The SCF procedure in the Hartree-Fock approximation is as follows:
- Specify a molecule and a basis set.
- Calculate all required molecular integrals (overlap integrals \(\mathbf{S}\), kinetic energy integrals \(\mathbf{T}\), nuclear attraction integrals \(\mathbf{V}_\mathrm{ne}\), electron repulsion integrals \((\mu\nu|\sigma\lambda\)).
- Calculate the transformation matrix \(\mathbf{X} = \mathbf{S}^{-1/2}\).
- Obtain a guess for the density matrix \(\mathbf{P}\).
- Calculate the matrix \(\mathbf{G}\) from the density matrix using \(G_{\mu\nu} = \sum_{\lambda\sigma} P_{\lambda\sigma} [ (\mu\nu|\sigma\lambda) - \frac{1}{2} (\mu\lambda|\sigma\nu)\)].

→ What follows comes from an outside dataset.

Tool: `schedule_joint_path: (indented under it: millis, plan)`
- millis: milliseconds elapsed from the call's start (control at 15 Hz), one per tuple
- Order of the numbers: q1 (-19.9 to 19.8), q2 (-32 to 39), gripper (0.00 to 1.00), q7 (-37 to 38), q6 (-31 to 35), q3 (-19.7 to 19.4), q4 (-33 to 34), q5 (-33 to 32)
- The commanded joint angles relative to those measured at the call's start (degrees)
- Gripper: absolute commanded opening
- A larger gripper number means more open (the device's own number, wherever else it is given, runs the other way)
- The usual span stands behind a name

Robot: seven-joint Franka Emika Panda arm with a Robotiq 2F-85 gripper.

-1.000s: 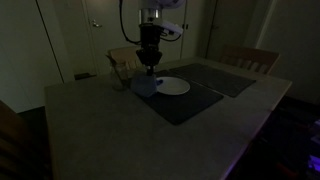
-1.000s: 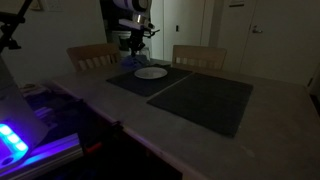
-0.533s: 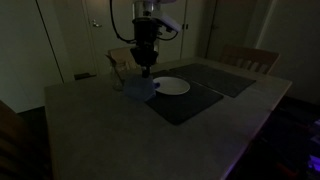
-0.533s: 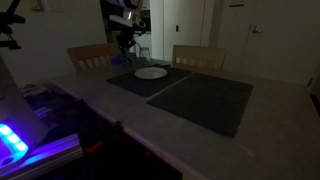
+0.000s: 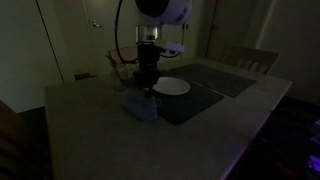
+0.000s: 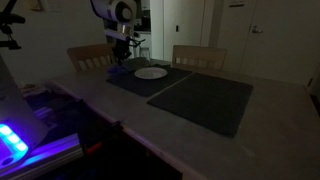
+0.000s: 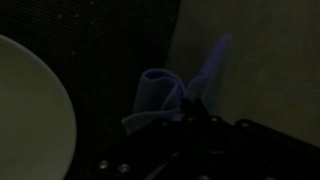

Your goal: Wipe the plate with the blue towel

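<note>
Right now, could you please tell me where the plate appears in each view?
In an exterior view: the plate sits just above centre.
In an exterior view: the plate sits in the upper part, left of centre.
Wrist view: the plate is cut by the left edge, left of the blue towel.
Shared landmark: the dark placemat under it.

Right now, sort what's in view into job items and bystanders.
Job: blue towel, pinched in the gripper; plate.
Bystanders: two dark placemats; wooden chairs; table.
</note>
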Motion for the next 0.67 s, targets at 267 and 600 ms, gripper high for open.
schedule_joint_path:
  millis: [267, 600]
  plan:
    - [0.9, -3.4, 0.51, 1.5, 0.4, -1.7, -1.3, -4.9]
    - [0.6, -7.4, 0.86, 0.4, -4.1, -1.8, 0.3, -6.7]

- Obtain the Fock matrix \(\mathbf{F} = \mathbf{T} + \mathbf{V}_\mathrm{ne} + \mathbf{G}\).
- Calculate the transformed Fock matrix \(\mathbf{F}' = \mathbf{X}^\dagger \mathbf{F} \mathbf{X}\)
- Diagonalize the transformed Fock matrix \(\mathbf{F}'\) to obtain the orbital energies \(\varepsilon_i\) and the transformed MO coefficients \(\mathbf{C}'\).

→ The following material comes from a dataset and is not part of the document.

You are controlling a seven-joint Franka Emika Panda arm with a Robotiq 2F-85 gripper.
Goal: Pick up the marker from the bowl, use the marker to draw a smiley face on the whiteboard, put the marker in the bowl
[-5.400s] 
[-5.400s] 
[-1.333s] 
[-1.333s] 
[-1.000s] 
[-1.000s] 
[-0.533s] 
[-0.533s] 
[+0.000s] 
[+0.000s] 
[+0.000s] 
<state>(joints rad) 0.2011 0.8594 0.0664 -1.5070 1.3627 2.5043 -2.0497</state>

- Transform the MO coefficients back to the original basis set \(\mathbf{C} = \mathbf{X} \mathbf{C}'\).
- Form a new density matrix \(\mathbf{P}\) from \(\mathbf{C}\) using \(P_{\mu\nu} = 2 \sum_{i=1}^{n_{\mathrm{occ}}} C_{\mu i} C_{\nu i}\).

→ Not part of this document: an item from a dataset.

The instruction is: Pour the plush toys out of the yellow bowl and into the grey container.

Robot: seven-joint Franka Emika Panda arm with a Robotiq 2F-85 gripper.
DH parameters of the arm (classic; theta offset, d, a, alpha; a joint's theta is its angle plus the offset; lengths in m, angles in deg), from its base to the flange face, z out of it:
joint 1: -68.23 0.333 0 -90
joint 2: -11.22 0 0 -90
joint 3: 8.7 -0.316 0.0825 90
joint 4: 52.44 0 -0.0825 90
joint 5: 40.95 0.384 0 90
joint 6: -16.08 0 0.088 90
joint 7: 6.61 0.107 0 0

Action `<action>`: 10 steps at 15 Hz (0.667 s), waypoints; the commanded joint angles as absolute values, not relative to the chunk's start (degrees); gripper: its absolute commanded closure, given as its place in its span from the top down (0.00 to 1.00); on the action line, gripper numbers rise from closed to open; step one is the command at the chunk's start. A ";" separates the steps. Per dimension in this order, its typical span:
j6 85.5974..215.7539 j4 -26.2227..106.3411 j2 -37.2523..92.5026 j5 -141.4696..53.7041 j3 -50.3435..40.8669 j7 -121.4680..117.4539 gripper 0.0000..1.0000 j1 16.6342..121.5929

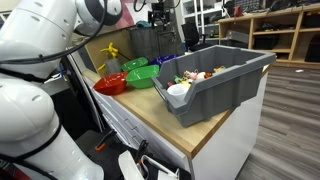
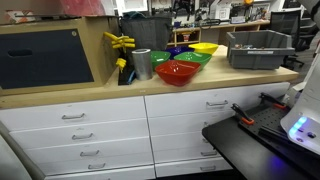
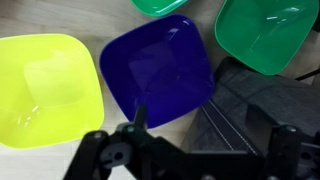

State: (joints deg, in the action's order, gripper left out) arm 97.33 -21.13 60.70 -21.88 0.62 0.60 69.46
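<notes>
The black Robotiq gripper [image 3: 190, 152] hangs with its jaws spread wide, holding nothing, above a squarish dark-blue plastic bowl [image 3: 160, 75]. Just beside that bowl, the bright-yellow plastic bowl [image 3: 45, 90] sits empty. The small mixed-colour plush toys [image 1: 195, 76] lie inside the large dark-grey rectangular plastic bin [image 1: 232, 68].

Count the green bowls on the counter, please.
2. The first green bowl lies at the wrist view's top edge, above the blue bowl; the second green bowl at its upper right. Others may be hidden.
</notes>
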 commanded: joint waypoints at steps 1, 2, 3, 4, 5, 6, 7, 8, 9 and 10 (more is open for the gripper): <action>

- Check for convergence. If not, return to step 5 with the new density matrix.
- If the procedure has converged, calculate the quantities of interest (e.g. total energy, dipole moment, etc.) from the converged solution.
We can implement the Hartree-Fock procedure in a Python class. Since we want
to access lots of properties of the molecule, we shall let the HartreeFock
class inherit from the Molecule class.
class HartreeFock(Molecule):
def initialize(self):
self.nel = np.array([
self.atomlist[i].atnum for i in range(0, len(self.atomlist))
]).sum()
self.nocc = self.nel // 2
# precalculate integrals
self.get_S()
self.get_T()
self.get_V()
self.get_twoel()
# orthogonalize AO
eigval, eigvec = np.linalg.eigh(self.S)
self.X = eigvec @ np.diag(1.0 / np.sqrt(eigval))
# core hamiltonian + initialize density matrix
self.hcore = self.T + self.Ven
orb_en, orb = np.linalg.eigh(self.hcore)
c = orb[:, :self.nocc]
self.p = c @ c.T
def get_fock(self, p):
g = np.einsum(
'kl, ijkl -> ij', p,
2.0 * self.twoel - self.twoel.transpose(0, 2, 1, 3),
)
return self.hcore + g
def run_hf(self, max_iter=100, threshold=1e-6, verbose=5):
energy_last_iteration = 0.0
self.p_old = np.copy(self.p)
for iteration in range(max_iter):
# calculate Fock-matrix
f = self.get_fock(self.p)
# orthogonalize Fock-Matrix
f_ortho = self.X.T @ f @ self.X
# diagonalize Fock-Matrix
eigvals, eigvect = np.linalg.eigh(f_ortho)
# get new density matrix
c = eigvect[:, :self.nocc]
self.p = c @ c.T
self.p = self.X @ self.p @ self.X.T
# calculate energy
energy = np.trace((self.hcore + f) @ self.p)
if verbose > 0:
print(f"Iteration {iteration}, Energy = {energy} Hartree")
if verbose > 1:
print(f"MO energies: {eigvals}")
if np.abs(energy - energy_last_iteration) < threshold:
break
energy_last_iteration = energy
self.mo_energy = eigvals
self.mo_coeff = self.X @ eigvect
self.energy = energy
return energy
Now we test our HF implementation on the water molecule using the STO-3G basis set.
from atom import Atom
# Coordinates are in the unit of Angstrom.
o1 = Atom('O', [ 0.000, 0.000, 0.000], unit='A')
h1 = Atom('H', [ 0.758, 0.587, 0.000], unit='A')
h2 = Atom('H', [-0.758, 0.587, 0.000], unit='A')
water = HartreeFock()
water.set_atomlist([o1, h1, h2])
water.get_basis('sto-3g')
water.initialize()
e_scf = water.run_hf()
print(f"SCF energy: {e_scf} Hartree")
We get the final (electronic) energy of \(E_\mathrm{SCF} = -84.143659\ \mathrm{a.u.}\) To obtain the total HF energy, the nuclear repulsion energy \(E_\mathrm{ne}\) has to be added to it.